藤井寺
四国八十八箇所 第十一番札所 藤井寺
1. 概要
藤井寺(ふじいでら)は、四国八十八箇所の第十一番札所であり、高知県南国市に位置しています。本尊は薬師如来であり、開基は行基菩薩とされています。長い歴史を持ち、巡礼の中でも特に自然に囲まれた美しい寺院として知られています。
2. 歴史
奈良時代、聖武天皇の勅願により行基が開山したと伝えられています。その後、空海(弘法大師)がこの地で修行を行い、真言密教の教えを広めました。戦国時代には幾度となく戦火に巻き込まれましたが、江戸時代には土佐藩の庇護を受けて復興しました。
3. 藤井寺の見どころ
- 本堂: 本尊・薬師如来が安置される堂宇。
- 大師堂: 弘法大師を祀る堂宇。
- 藤の花: その名の通り、春には美しい藤の花が境内を彩ります。
- 杉並木: 古くからの杉の木が立ち並び、霊験あらたかな雰囲気を醸し出しています。
4. 札所としての役割
四国八十八箇所の中でも、藤井寺は遍路にとって特別な意味を持ちます。
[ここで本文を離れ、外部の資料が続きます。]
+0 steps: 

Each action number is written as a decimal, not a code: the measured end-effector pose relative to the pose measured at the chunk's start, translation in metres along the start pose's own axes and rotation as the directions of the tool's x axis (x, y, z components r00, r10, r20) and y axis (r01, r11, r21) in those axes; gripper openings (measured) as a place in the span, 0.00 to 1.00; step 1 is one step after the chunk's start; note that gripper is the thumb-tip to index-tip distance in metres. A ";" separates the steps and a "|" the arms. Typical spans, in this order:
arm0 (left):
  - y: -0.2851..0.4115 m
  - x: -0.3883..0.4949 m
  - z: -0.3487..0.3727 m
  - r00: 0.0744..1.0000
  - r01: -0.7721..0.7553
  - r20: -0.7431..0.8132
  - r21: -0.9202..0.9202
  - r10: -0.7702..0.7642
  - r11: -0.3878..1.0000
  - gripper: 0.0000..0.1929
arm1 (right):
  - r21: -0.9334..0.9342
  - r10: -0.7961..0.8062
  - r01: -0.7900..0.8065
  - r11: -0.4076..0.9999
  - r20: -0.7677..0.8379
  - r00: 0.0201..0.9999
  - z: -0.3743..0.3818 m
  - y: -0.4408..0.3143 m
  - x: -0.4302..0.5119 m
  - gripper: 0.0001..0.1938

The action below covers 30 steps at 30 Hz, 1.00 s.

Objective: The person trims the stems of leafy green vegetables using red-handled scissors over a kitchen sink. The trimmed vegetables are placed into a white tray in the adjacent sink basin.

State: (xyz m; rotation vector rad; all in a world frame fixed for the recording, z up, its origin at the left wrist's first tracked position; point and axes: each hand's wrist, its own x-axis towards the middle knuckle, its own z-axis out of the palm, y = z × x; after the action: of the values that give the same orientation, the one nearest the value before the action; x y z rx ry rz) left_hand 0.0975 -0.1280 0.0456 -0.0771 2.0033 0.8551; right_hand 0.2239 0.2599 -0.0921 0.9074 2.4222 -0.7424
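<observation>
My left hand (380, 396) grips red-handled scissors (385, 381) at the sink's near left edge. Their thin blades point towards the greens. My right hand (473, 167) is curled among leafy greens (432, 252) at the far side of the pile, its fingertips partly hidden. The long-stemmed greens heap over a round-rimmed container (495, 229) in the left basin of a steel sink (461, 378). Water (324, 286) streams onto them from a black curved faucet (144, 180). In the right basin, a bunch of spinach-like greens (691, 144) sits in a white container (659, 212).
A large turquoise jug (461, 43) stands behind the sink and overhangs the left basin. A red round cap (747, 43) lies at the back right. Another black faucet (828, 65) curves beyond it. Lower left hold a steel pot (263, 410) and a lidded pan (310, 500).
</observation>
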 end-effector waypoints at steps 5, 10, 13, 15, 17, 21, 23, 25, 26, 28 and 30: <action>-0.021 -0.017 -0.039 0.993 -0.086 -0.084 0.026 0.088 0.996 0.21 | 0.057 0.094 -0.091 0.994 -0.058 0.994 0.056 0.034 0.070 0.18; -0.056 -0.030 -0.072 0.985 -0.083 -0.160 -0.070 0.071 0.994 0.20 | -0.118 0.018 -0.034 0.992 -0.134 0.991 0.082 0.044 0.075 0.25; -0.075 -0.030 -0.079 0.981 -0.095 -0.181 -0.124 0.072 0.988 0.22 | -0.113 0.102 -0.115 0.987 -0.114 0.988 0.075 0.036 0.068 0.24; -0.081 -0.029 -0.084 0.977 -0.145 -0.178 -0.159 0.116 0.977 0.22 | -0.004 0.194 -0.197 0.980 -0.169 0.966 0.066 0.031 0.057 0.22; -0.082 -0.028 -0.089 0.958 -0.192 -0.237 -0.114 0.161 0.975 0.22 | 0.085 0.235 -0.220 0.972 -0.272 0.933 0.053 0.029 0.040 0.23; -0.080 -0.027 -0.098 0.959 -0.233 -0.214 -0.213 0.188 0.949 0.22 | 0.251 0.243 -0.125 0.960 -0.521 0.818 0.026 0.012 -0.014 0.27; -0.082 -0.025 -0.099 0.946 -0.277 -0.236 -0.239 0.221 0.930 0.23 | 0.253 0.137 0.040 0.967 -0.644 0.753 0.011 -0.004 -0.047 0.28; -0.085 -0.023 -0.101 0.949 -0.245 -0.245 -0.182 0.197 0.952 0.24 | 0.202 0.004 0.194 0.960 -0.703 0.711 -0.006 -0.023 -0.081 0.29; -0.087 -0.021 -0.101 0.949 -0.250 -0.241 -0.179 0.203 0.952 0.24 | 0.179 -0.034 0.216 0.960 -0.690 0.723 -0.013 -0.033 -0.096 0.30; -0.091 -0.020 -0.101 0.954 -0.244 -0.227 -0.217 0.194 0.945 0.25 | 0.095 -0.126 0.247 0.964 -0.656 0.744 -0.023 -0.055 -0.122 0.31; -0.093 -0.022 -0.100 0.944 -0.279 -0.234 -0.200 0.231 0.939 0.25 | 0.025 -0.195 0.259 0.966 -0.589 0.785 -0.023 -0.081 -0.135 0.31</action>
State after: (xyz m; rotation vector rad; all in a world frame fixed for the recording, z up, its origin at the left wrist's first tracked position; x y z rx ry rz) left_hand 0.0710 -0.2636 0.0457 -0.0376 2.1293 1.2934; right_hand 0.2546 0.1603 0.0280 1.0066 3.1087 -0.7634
次の札所である焼山寺へ向かう「遍路ころがし」と呼ばれる難所が控えており、ここで心を整え、道中の安全を祈る巡礼者が多いのが特徴です。
5. アクセス
藤井寺へのアクセスは以下の通りです。
- JR土讃線「後免駅」からバスで約20分。
- 高知市内から車で約30分。
6. 参拝の心得
お遍路の作法として、手水舎で手を清め、本堂・大師堂でお経を唱えるのが基本です。また、焼山寺への準備として、水や軽食をしっかりと持参することが推奨されます。